Defans üçlüsüne bakınca Kim'in gidişi daha çok can yakıyor. Szalai merkez stoperden çok sol stoperde başarılı. Dün çok hata yaptı, iki tanesi de (biri yaptırdığı penaltı) golle sonuçlandı. Peres sırıtmadı. Lemos çok önemli hamlelerle damga vurdu. Lakin olumlu her şeye rağmen, özellikle önlerindeki oyuncuların eksik veya yetersiz kaldıkları anda, arkalarına kaçırdıkları oyuncuların ve o hücum aksiyonları nedeniyle başarısız gözüktüler. Tekrarlıyorum, daha da gözükecekler. Çünkü sistem bu. Yediğinden fazla atması gerek takımın.
Emre'ye ayrı bir paragraf açmak gerek. Takımın en yaratıcı oyuncusu. Hem fiziki hem de zekasal olarak fark yaratıyor. Belirle bir standardı var. Ve bunu bilen rakiplerinin çaresi olmayabiliyor.

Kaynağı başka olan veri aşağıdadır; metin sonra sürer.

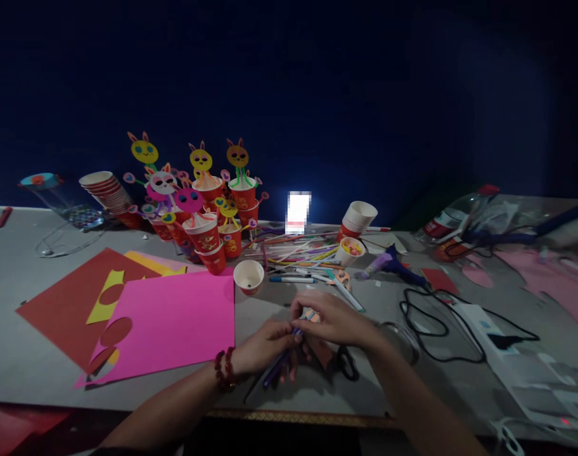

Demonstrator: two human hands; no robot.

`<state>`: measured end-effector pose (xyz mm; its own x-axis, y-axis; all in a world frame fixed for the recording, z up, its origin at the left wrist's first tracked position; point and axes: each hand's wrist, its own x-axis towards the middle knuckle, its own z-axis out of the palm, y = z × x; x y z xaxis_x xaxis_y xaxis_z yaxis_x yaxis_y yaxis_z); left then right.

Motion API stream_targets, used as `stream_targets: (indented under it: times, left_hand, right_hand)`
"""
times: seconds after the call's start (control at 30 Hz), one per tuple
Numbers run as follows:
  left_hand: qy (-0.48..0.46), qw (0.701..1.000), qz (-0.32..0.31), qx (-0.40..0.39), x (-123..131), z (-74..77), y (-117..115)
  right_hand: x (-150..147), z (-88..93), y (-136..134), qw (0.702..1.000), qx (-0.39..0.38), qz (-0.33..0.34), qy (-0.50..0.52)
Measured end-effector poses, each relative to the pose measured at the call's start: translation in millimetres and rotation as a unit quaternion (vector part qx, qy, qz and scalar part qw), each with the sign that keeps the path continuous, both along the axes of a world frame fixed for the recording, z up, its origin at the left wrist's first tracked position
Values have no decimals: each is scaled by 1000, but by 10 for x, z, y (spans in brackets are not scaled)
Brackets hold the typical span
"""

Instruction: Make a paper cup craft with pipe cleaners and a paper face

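Observation:
My left hand (274,345) is closed around a bundle of purple pipe cleaners (276,372), whose ends stick out below toward the table edge. The fingers of my right hand (324,320) are bent and pinch the upper end of the same bundle, close to my left thumb. Partly covered beneath my right hand lies a brownish paper piece (321,351). Beside it are the black loops of what look like scissor handles (348,364). A small paper cup (248,277) stands just beyond my hands.
Rabbit figures in red cups (201,228) stand at the back left. Pink paper (179,323) lies left of my hands. Pipe cleaners (303,250), pens and a cup of colourful bits (350,250) lie ahead. A glue gun (403,269), black cable (431,332) and power strip (502,354) are right.

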<state>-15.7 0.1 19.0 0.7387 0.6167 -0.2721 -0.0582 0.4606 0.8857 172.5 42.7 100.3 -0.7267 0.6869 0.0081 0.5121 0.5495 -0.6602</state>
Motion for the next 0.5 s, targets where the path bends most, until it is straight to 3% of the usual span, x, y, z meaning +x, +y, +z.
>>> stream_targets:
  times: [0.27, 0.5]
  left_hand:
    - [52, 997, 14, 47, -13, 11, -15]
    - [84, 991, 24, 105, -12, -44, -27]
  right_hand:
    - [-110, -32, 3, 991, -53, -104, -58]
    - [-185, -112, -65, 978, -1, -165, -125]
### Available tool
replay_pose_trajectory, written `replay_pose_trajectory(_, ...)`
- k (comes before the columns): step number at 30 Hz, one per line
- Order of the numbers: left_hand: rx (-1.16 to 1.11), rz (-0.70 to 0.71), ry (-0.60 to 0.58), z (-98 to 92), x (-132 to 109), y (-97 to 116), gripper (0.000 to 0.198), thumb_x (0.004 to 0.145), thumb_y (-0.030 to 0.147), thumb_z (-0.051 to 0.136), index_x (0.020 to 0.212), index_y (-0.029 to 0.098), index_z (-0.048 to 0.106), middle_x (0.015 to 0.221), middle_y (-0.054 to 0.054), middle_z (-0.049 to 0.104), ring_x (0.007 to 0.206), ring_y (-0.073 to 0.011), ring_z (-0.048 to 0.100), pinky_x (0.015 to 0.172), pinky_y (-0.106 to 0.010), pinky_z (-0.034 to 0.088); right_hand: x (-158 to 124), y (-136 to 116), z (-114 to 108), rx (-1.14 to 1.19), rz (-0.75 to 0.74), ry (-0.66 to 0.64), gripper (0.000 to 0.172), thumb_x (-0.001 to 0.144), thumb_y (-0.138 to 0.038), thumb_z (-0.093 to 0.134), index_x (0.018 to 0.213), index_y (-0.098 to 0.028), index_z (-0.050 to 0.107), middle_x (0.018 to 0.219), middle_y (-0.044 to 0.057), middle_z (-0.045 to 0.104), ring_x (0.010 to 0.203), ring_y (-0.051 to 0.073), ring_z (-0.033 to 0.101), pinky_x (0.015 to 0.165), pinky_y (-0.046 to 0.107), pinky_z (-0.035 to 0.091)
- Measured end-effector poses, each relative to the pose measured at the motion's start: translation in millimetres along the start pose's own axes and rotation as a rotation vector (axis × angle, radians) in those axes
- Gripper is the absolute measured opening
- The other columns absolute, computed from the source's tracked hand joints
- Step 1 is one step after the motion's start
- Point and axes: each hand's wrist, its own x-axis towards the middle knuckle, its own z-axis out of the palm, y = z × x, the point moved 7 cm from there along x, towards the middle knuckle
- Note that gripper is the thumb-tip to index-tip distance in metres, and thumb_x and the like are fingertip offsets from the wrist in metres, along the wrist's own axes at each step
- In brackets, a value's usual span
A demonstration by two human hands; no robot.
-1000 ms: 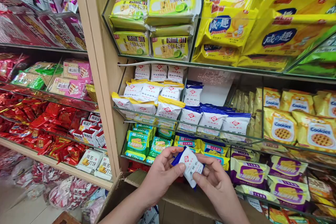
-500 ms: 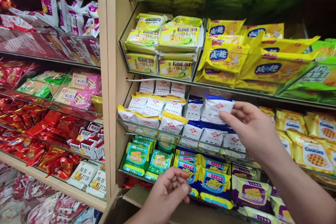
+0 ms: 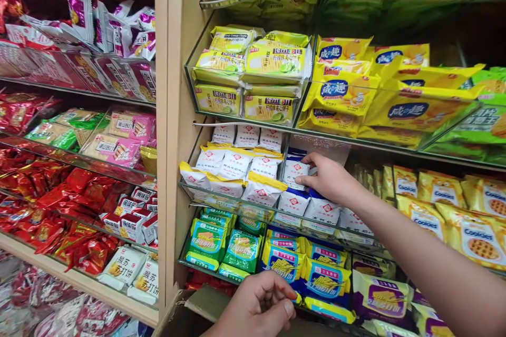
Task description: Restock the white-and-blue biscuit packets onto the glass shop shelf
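Shop shelving: pale wood upright (image 3: 169,116) w/ glass shelves (image 3: 395,146) both sides, evenly lit.

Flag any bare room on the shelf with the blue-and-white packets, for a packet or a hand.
Free: the rear of that bay, behind the blue-and-white packets, between the yellow-and-white packets and the upright gold packets; the right hand reaches into it. Crowded: the front row, and the blue-and-yellow packets below.

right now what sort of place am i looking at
Most likely a shop's snack aisle. Glass-fronted shelves hold stacked retail packs: lemon biscuits, Cookies bags. The right hand grips a blue-and-white packet in its shelf bin, and the left hand curls over a cardboard box below.
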Motion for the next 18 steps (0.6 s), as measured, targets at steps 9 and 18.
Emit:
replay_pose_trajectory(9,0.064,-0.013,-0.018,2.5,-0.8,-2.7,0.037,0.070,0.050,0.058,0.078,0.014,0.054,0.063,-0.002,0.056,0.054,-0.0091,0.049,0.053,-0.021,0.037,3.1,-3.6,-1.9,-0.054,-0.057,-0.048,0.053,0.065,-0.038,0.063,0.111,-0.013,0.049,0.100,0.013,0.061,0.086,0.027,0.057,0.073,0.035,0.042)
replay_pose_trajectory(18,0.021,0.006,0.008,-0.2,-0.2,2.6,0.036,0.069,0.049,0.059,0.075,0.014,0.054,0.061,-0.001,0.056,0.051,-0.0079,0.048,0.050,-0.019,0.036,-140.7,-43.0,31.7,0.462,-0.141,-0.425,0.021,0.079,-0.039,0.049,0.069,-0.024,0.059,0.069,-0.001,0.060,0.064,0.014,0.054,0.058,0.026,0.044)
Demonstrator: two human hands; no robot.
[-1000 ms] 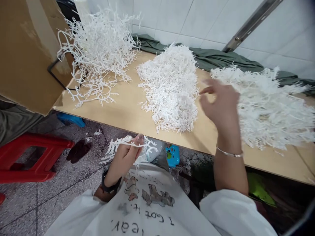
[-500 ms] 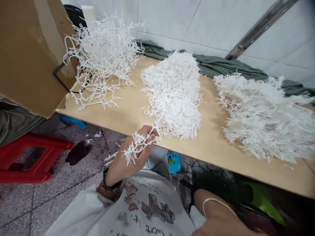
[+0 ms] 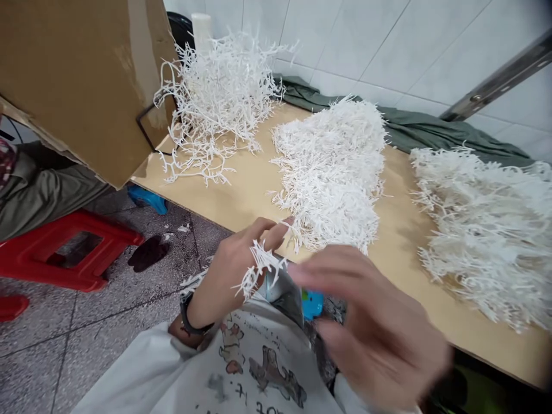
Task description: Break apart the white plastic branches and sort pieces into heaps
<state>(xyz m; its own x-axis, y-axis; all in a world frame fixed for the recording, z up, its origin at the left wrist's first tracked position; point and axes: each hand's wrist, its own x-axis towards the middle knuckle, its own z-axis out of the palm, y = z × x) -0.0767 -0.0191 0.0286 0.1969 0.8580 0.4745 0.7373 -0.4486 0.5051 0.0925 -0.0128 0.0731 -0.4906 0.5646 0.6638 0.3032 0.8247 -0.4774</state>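
Note:
My left hand (image 3: pixel 233 267), with a dark band at its wrist, is closed around a white branching plastic-like sprig (image 3: pixel 263 261) at the table's front edge. Part of the sprig hangs over the fingers. My right hand (image 3: pixel 379 322), smeared by motion, is close to the camera, its thumb apart from the fingers and nothing visible between them. Its fingertips are just right of the sprig. Beyond both hands lies a dense heap of white sprigs (image 3: pixel 332 167). A looser tangle of white branches (image 3: pixel 224 92) sits at the left, and another sprig pile (image 3: pixel 491 230) at the right.
A cardboard box (image 3: pixel 86 75) stands at the table's (image 3: pixel 245 190) left end. Green cloth (image 3: pixel 414 126) runs along the tiled wall. A red stool (image 3: pixel 69 253) is on the floor at left, near a person's trouser leg (image 3: pixel 47 184). A white cylinder (image 3: pixel 202 29) stands behind the tangle.
My right hand has risen from the lower right to beside the sprig. My left hand still holds the sprig, which is turned differently. The view has shifted left.

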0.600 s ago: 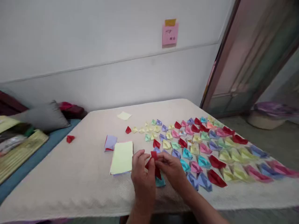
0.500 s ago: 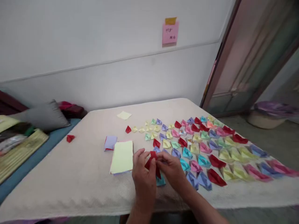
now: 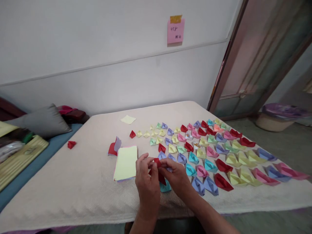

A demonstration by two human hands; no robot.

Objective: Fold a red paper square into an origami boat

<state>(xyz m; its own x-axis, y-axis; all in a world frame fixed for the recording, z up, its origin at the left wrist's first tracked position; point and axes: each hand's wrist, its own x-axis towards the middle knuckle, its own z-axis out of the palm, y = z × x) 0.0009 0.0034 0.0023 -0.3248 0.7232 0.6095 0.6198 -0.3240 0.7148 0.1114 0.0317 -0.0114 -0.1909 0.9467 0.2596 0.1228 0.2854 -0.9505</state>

Onu da taşımalı takım. Lakin taşınacak oyuncu adedi çok fazla olursa bu sistem çöker.
Biraz hakemden bahsetmek gerekiyor her zaman olduğu gibi. Hem kötü hem kötü niyetli bir hakem Bitigen. VAR müdahale etmese, bir penaltımız verilmeyecek, bir kırmızı kart es geçilecek. Yardımcı uyanmasa, ofsaytta olan bir oyuncuya yapılan faul, aleyhimize penaltıya dönüşecek. Valencia'ya yapılan penaltıyı görmeyip, Onyekuru daha yere temas etmeden penaltıyı veren Bitigen'in kartları da komedi. Maç boyunca tribünlere hareket çeken Belhanda ile Onyekuru'nun önce uyarı sonrasında sarı kartla cezalandırılması komedi. Sezon boyunca mücadele edeceğiz. Ona göre hazır olmak gerekiyor.